In this section some supplementary information about this resource is outlined. Lineage information helps us to understand why this project was carried out, what policy or research requirements did it fulfil, etc. Lineage is important in understanding the rationale behind the carrying out of a project or the collection of a specific dataset etc. Links to web sites, applications, papers, etc are outlined to provide you with additional information or supplementary reading about the project or dataset

Lineage information about this project or dataset
The Oslo Paris Convention for the Protection of the Marine Environment of the North-East Atlantic (OSPAR) provides the current European legislation on the protection of the North-East Atlantic marine environment. The Convention regulates standards on eutrophication, release of hazardous and radioactive substances, and oil and gas industries.

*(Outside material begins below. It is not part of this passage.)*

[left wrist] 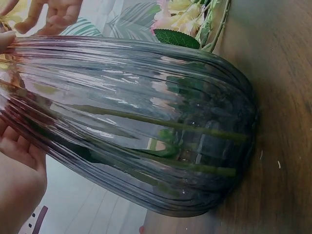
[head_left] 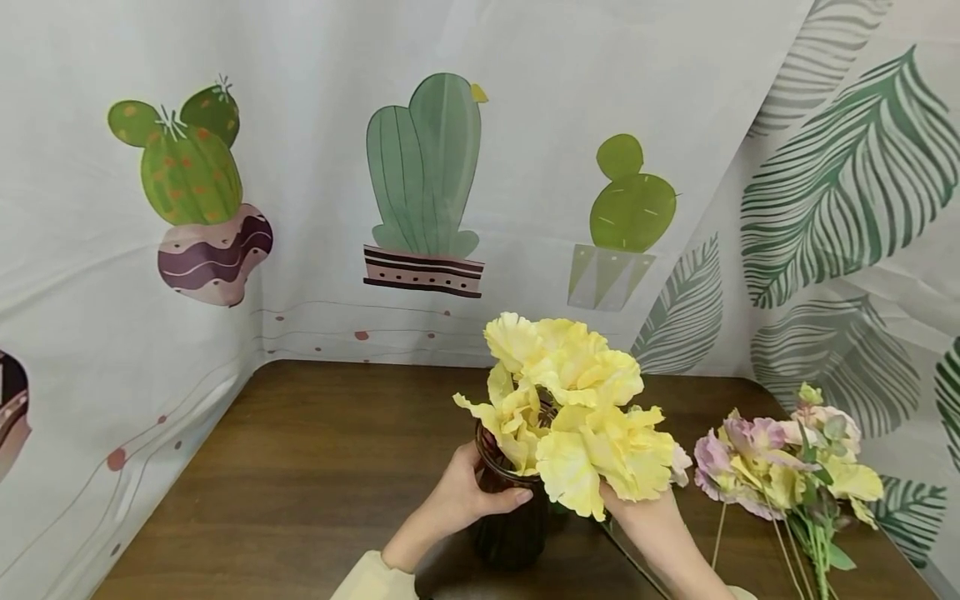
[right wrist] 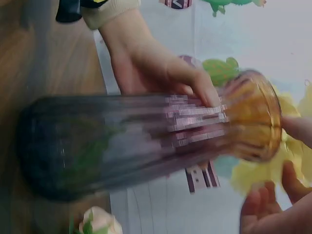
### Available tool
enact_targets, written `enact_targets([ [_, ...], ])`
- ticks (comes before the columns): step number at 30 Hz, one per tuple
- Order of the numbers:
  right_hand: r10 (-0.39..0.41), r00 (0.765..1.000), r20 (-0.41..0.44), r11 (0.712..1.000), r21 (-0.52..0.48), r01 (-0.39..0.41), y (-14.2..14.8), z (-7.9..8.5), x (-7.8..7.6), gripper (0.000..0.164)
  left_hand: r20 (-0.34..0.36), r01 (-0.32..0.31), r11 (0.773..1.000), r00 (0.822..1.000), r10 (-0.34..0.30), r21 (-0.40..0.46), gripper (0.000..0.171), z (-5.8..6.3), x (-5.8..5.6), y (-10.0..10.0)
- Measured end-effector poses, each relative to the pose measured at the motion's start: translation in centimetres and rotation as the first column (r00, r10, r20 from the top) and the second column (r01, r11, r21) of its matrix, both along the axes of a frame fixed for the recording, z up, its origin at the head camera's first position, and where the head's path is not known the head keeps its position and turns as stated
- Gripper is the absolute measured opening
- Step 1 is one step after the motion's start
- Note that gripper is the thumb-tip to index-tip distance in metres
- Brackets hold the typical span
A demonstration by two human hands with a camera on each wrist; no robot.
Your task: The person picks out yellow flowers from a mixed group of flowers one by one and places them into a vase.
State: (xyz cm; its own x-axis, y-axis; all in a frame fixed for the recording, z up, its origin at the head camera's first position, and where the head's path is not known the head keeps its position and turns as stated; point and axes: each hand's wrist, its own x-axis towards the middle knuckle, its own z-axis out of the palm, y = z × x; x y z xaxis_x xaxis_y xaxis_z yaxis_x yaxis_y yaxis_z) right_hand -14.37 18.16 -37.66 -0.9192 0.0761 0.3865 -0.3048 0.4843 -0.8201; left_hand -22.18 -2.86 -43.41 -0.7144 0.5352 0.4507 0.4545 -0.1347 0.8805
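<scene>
A ribbed glass vase (head_left: 510,533), dark at its base and amber at the rim in the right wrist view, stands upright on the table. My left hand (head_left: 459,493) grips it just below the rim, thumb across the near side. Large ruffled yellow flowers (head_left: 588,367) spread above its mouth, and green stems (left wrist: 161,124) show inside through the glass. My right hand (head_left: 648,527) is at the right side of the blooms, its fingers hidden by petals in the head view. In the right wrist view, its loosely bent fingers (right wrist: 261,200) are beside the rim, with one finger reaching the rim.
On the brown table's (head_left: 300,467) right side lies a bunch of pink, purple and yellow flowers (head_left: 787,458) with stems toward me. A pale rose (right wrist: 100,222) lies near the vase, and a thin stem (head_left: 633,557) runs beneath my right arm. Printed cloth (head_left: 315,167) hangs behind.
</scene>
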Motion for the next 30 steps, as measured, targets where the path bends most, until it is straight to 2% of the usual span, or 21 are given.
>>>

OSPAR provides a list of priority chemicals that are considered harmful to the environment due to their PBT. To date, the OSPAR convention stands alone as the only regulatory body to consider pharmaceuticals as a threat to the environment The legislation in Ireland pertaining to waste-water treatment and management was entered into Irish law under the EU Directive 91/271/EEC. This Directive included the Environmental Protection Agency Act, 1992 and the Urban Waste Water Treatment Regulations, 1994, which provide the policies and standards that must be upheld in the treatment of waste water. The treatment plant itself is protected under the 1992 Act, which ensures monitoring of influents so that the performance of the plant is not affected (Environmental Protection Agency, 1997).
Supplementary Information
A total of 61 PPCPs were chosen to encompass a wide variety of therapeutic classes specifically deriving from antibiotics, analgesics, non-steroidal anti-inflammatory drugs (NSAIDS), beta blockers, antipsychotics and illicit drugs of abuse. Many of these compounds were chosen based on sales data for the Republic of Ireland (Irish Medicines Board) and Norway. Antibiotics were of particular concern and a selection of 14 compounds antibacterials, bacteriostatics and antifungals covering sulfonamides, macrolides, fluoroquinolones were included.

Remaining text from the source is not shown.